EXERCISE GOAL: Would you return the listing that follows exactly, leaving its pictures behind?

DATASET EXTRACT:
--------
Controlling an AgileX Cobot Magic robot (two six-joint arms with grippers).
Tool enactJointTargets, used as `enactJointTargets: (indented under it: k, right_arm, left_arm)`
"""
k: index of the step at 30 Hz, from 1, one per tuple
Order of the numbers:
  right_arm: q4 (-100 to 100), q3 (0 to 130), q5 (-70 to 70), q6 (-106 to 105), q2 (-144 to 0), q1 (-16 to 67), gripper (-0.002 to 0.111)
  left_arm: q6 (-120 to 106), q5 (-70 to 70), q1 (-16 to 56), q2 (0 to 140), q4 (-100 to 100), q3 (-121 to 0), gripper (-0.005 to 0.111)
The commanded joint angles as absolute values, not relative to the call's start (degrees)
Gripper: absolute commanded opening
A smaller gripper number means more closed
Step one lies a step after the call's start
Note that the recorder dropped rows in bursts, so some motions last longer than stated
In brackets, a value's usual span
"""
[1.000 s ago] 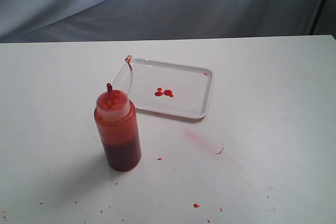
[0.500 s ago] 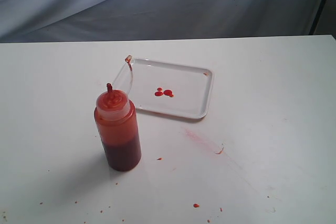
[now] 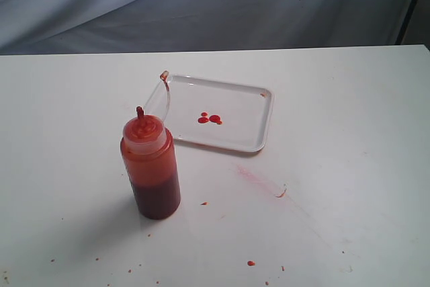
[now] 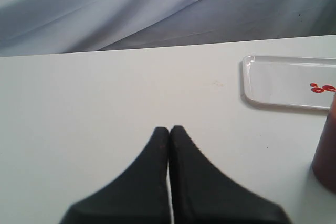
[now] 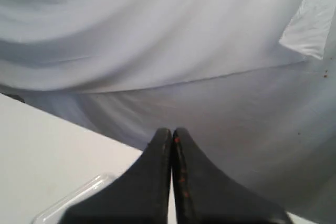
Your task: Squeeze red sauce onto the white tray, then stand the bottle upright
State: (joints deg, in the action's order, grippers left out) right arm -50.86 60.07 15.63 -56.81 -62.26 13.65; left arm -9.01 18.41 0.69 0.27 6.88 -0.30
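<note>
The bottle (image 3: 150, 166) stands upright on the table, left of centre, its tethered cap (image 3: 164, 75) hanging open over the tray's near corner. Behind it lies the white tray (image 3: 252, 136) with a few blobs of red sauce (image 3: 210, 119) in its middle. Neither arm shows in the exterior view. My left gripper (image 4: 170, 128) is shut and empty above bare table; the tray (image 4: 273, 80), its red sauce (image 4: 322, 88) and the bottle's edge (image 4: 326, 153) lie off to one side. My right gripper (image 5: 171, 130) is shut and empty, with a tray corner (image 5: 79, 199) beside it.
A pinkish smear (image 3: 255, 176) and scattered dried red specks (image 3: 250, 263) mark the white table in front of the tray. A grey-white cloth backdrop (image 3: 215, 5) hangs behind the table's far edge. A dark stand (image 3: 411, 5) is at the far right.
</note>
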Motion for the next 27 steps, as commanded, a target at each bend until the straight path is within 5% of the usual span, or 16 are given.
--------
YOUR SOLUTION:
Controlling an AgileX Cobot Magic robot (two six-joint arms with grippers).
Tool enactJointTargets, used as `enactJointTargets: (indented under it: k, right_arm, left_arm)`
"""
k: index of the step at 30 Hz, from 1, one per tuple
Order of the numbers:
  right_arm: q4 (-100 to 100), q3 (0 to 130), q5 (-70 to 70), q6 (-106 to 105), q2 (-144 to 0), q1 (-16 to 67), gripper (-0.002 to 0.111)
  left_arm: q6 (-120 to 106), q5 (-70 to 70), q1 (-16 to 56), q2 (0 to 140), q4 (-100 to 100), q3 (-121 to 0), gripper (-0.005 to 0.111)
The commanded joint angles as absolute values, not relative to the call's start (degrees)
Gripper: absolute commanded opening
A smaller gripper number means more closed
Step one lies a step after the call's start
Note that the recorder dropped rows in bursts, so some motions last longer than stated
In brackets, a value's usual span
"""
[1.000 s ago] 
[0.500 s ago] 
[now] 
[now] 
[now] 
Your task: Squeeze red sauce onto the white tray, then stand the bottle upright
State: (joints deg, in the action's order, grippers left out) right arm -50.86 60.07 15.63 -56.81 -62.26 13.65; left arm -9.01 18.41 0.69 0.27 6.88 -0.30
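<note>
The bottle (image 3: 150, 166) stands upright on the table, left of centre, its tethered cap (image 3: 164, 75) hanging open over the tray's near corner. Behind it lies the white tray (image 3: 252, 136) with a few blobs of red sauce (image 3: 210, 119) in its middle. Neither arm shows in the exterior view. My left gripper (image 4: 170, 128) is shut and empty above bare table; the tray (image 4: 273, 80), its red sauce (image 4: 322, 88) and the bottle's edge (image 4: 326, 153) lie off to one side. My right gripper (image 5: 171, 130) is shut and empty, with a tray corner (image 5: 79, 199) beside it.
A pinkish smear (image 3: 255, 176) and scattered dried red specks (image 3: 250, 263) mark the white table in front of the tray. A grey-white cloth backdrop (image 3: 215, 5) hangs behind the table's far edge. A dark stand (image 3: 411, 5) is at the far right.
</note>
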Motion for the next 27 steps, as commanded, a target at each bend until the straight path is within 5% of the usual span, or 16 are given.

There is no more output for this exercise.